For comparing the addresses, a regex would do it, but you can probably get by with less overhead with just a str.contains(_).
Sorry for the very general title but I'll try to be as specific as possible.
I am working on a text mining application. I have a large number of key value pairs of the form ((word, corpus) -> occurence_count) (everything is an integer) which I am storing in multiple python dictionaries (tuple->int). These values are spread across multiple files on the disk (I pickled them). To make any sense of the data, I need to aggregate these dictionaries Basically, I need to figure out a way to find all the occurrences of a particular key in all the dictionaries, and add them up to get a total count.
If I load more than one dictionary at a time, I run out of memory, which is the reason I had to split them in the first place. When I tried , I ran into performance issues. I am currently trying to store the values in a DB (mysql), processing multiple dictionaries at a time, since mysql provides row level locking, which is both good (since it means I can parallelize this operation) and bad (since it slows down the insert queries)

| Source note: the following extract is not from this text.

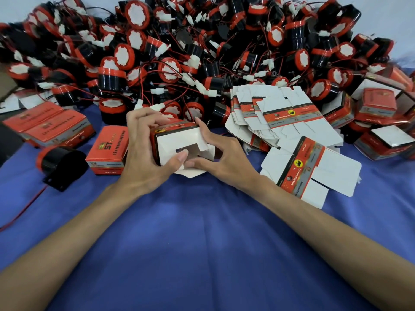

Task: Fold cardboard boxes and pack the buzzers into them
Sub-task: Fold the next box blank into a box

What are my options here? Is it a good idea to write a partially disk based dictionary so I can process the dicts one at a time? With an LRU replacement strategy? Is there something that I am completely oblivious to?
Thanks!
A disk-based dictionary-like exists -- see the shelve module. Keys into a shelf must be strings, but you could simply use str on your tuples to obtain equivalent string keys; plus, I read your Q as meaning that you want only word as the key, so that's even easier (either str -- or, for vocabularies < 4GB, a struct.pack -- will be fine).
A good relational engine (especially PostgreSQL) would serve you well, but processing one dictionary at a time to aggregate each word occurrences over all corpora into a shelf object should also be OK (not quite as fast, but simpler to code, since a shelf is so similar to a dict except for the type constraint on keys [[and a caveat for mutable values, but as your values are ints that need not concern you).
Something like this, if I understand your question correctly
from collections import defaultdict
import pickle
result = defaultdict(int)
for fn in filenames:
data_dict = pickle.load(open(fn))
for k,count in data_dict.items():
word,corpus = k
result[k]+=count
If I understood your question correctly and you have integer ids for the words and corpora, then you can gain some performance by switching from a dict to a list, or even better, a numpy array. This may be annoying!
Basically, you need to replace the tuple with a single integer, which we can call the newid. You want all the newids to correspond to a word,corpus pair, so I would count the words in each corpus, and then have, for each corpus, a starting newid. The newid of (word,corpus) will then be word + start_newid[corpus].
If I misunderstood you and you don't have such ids, then I think this advice might still be useful, but you will have to manipulate your data to get it into the tuple of ints format.
Another thing you could try is rechunking the data.
Let's say that you can only hold 1.1 of these monsters in memory. Then, you can load one, and create a smaller dict or array that only corresponds to the first 10% of (word,corpus) pairs. You can scan through the loaded dict, and deal with any of the ones that are in the first 10%. When you are done, you can write the result back to disk, and do another pass for the second 10%. This will require 10 passes, but that might be OK for you.
If you chose your previous chunking based on what would fit in memory, then you will have to arbitrarily break your old dicts in half so that you can hold one in memory while also holding the result dict/array.